Start of Block
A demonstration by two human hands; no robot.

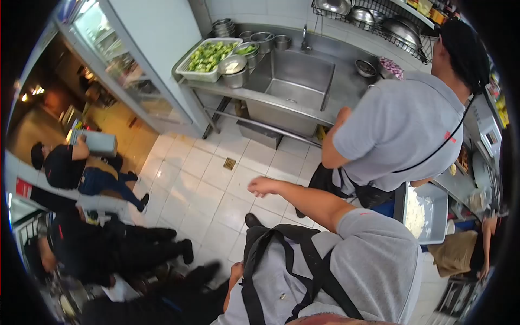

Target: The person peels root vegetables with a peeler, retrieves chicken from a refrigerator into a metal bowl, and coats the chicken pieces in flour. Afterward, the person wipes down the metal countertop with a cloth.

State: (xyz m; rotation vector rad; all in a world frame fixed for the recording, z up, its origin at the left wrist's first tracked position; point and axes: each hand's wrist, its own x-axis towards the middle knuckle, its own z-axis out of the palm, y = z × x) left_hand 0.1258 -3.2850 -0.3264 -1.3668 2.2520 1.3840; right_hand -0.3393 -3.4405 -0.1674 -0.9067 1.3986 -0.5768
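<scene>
White floor tiles (208, 189) carry a grid of darker lines. Upper left of centre, mixed light and deep green pieces (208, 57) fill a white tub (201, 77) on the silver-grey surface (346, 84); purple-and-white pieces (391, 68) show upper right. Black straps (326, 277) cross the lower grey shirt (379, 254); a red mark (449, 136) dots the upper one.

Bright white light is falling on the tiled floor (211, 208), where small spots of glare are showing. The steel sink (306, 70) is gleaming softly, and the right hand (264, 186) is catching the same light. At left, a dimmer room (116, 127) is glowing amber around bright lamps (37, 90). Black clothing (86, 249) is losing detail, one dark leg (203, 275) is blurring, and the lens is bending the blackened edges.
</scene>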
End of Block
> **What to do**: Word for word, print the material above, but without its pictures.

> **Task response**:
A demonstration by two human hands; no robot.


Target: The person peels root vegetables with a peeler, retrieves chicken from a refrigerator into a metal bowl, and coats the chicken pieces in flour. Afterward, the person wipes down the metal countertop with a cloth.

State: (xyz m; rotation vector rad; all in a world frame fixed for the recording, z up, its origin at the left wrist's first tracked position; point and axes: each hand's wrist, its own x-axis towards the middle knuckle, its own z-axis out of the palm, y = z × x) left_hand 0.1258 -3.2850 -0.3264 -1.3668 2.2520 1.3840; right_hand -0.3393 -3.4405 -0.1674 -0.9067 1.3986 -0.5768
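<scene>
White floor tiles (208, 189) carry a grid of darker lines. Upper left of centre, mixed light and deep green pieces (208, 57) fill a white tub (201, 77) on the silver-grey surface (346, 84); purple-and-white pieces (391, 68) show upper right. Black straps (326, 277) cross the lower grey shirt (379, 254); a red mark (449, 136) dots the upper one.

Bright white light is falling on the tiled floor (211, 208), where small spots of glare are showing. The steel sink (306, 70) is gleaming softly, and the right hand (264, 186) is catching the same light. At left, a dimmer room (116, 127) is glowing amber around bright lamps (37, 90). Black clothing (86, 249) is losing detail, one dark leg (203, 275) is blurring, and the lens is bending the blackened edges.
</scene>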

The output has been completed.